The mode of transport stakes were quickly raised – because we were then asked to board a train booked just for us, with the destination being Galway, on the other side of Ireland.
Of course, this was just one piece of the puzzle – what was to come once we arrived in Galway had yet to be revealed. That didn’t bother us much: we all revelled in the experience of the train trip, catching up with old friends and making new ones.
Buses – though nothing fancy this time – took us from the station to another hotel. Again, it was quickly clear that this wasn’t out main destination either as we were led into another function room. This time around, there were no PowerPoint slides, for we were the main attraction: an open mic and an invitation to talk for a few minutes on topics of our choosing.
While most got an opportunity to share – in some cases, more than once – others missed out: as the ideas flowed, Paul was taking a token or so people out of the room at regular intervals, and they weren’t returning. Slowly but surely, the numbers thinned until there were fifteen of us left. If I had been keeping an eye on Twitter, I would have known what was happening – but thankfully, I didn’t catch any of the spoilers. The penny dropped when we grabbed our bags and were led through the back streets of Galway to find helicopters waiting.
And so, we arrived in grand style at our actual destination, Inis Mór of the Aran Islands (just off the west coast of Ireland).
All this, and it’s just the journey to get us where Funconf was taking place – the support act, if you like. Of course, with Paul & Eamo planning, the journey is as important as every other aspect of the event.
From there, it was a matter of collecting our amazingly crafted badges (thanks Kilian!) and bags (thanks Kilian’s mum!), settling into a bed & breakfast, and then wandering across the island in search of food, drink and friends.
Arriving on Inis Mór marked a change of pace: not only had we reached the event location (if an entire island counts as such), but part of the mystery of Funconf had been revealed. A large question mark still hovered, though: we had no idea what the next day would contain.
But we would have to wait until the morning for that. Friday evening was set aside for dinner and socialising – a fine way indeed to bring to a close such a uniquely wonderful day.
And once Saturday morning arrived, the rest of Funconf was revealed – well, to some extent. We had our venues: the local church, a nearby hall, a pub; and we had a schedule of when to be at each. The specifics of what would happen in each location was only divulged when required.
Those specifics, for the most part, were talks, and very good ones. None were technical, all were interesting, and they were generally stories or ideas. I shan’t recount each at length, as I would not do them justice (and, well, you had to be there), but my two favourites were Michael Lopp and Tom Preston-Werner (known as @rands and @mojombo, respectively). Fittingly, the focus for both was the topic of trust.

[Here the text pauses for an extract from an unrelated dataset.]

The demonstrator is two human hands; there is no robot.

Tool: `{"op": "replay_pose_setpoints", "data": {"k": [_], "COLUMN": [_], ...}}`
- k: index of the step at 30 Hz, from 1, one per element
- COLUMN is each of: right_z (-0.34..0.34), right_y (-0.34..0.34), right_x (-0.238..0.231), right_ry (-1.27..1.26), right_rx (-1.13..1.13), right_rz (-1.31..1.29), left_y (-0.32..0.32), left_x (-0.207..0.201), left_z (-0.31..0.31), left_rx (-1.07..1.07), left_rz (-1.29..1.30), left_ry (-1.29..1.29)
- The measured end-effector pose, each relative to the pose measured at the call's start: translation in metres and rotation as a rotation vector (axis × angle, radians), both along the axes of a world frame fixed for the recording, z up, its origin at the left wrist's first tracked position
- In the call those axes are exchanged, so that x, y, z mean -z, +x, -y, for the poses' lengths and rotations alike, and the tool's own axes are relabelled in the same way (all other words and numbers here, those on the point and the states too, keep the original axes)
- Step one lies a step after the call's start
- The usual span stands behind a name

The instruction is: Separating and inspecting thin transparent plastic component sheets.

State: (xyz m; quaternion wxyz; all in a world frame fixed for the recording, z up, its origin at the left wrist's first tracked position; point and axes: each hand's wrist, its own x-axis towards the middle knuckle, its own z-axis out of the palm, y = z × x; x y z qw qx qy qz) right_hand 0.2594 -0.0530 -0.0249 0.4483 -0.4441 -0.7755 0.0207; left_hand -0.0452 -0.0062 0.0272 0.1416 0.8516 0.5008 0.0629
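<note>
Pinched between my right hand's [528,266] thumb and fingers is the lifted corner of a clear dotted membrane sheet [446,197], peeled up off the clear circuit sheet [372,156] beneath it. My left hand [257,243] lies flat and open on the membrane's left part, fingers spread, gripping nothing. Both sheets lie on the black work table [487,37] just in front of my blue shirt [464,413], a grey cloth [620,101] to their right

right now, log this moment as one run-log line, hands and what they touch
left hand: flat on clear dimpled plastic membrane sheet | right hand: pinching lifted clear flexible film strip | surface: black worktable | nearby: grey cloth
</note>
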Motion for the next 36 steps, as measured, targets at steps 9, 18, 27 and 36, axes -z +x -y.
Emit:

But beside the talks? Well, some of us visited the imposing cliff ruins of Dún Aonghasa, some of us got drenched riding bicycles in the rain (and some of us did both), but throughout there was a constant hum of socialising. While the talks were top notch, I can say with some certainty that the main reasons everyone came to Funconf were the people and adventure.
The evening brought with it a clever talk from Derek Sivers, a rocking performance by Kíla, and much partying – but all too soon, it was Sunday morning and time for us to board the ferry back to the mainland. A subdued ferry ride was followed by buses, and then another private train returning us to Dublin in time for the BBQ after-party.
And just like that, Funconf 3 was finished. A grand success indeed, and perhaps it’s for the best that there will not be another one – for I’ve no idea how Paul & Eamo could top that, plus it makes my experience all the more special, shared with such a superb group of fellow adventurers.
Paul, Eamon: thank you ever so much. I have no regrets for putting my trust in both of you, for it was a brilliantly crafted weekend.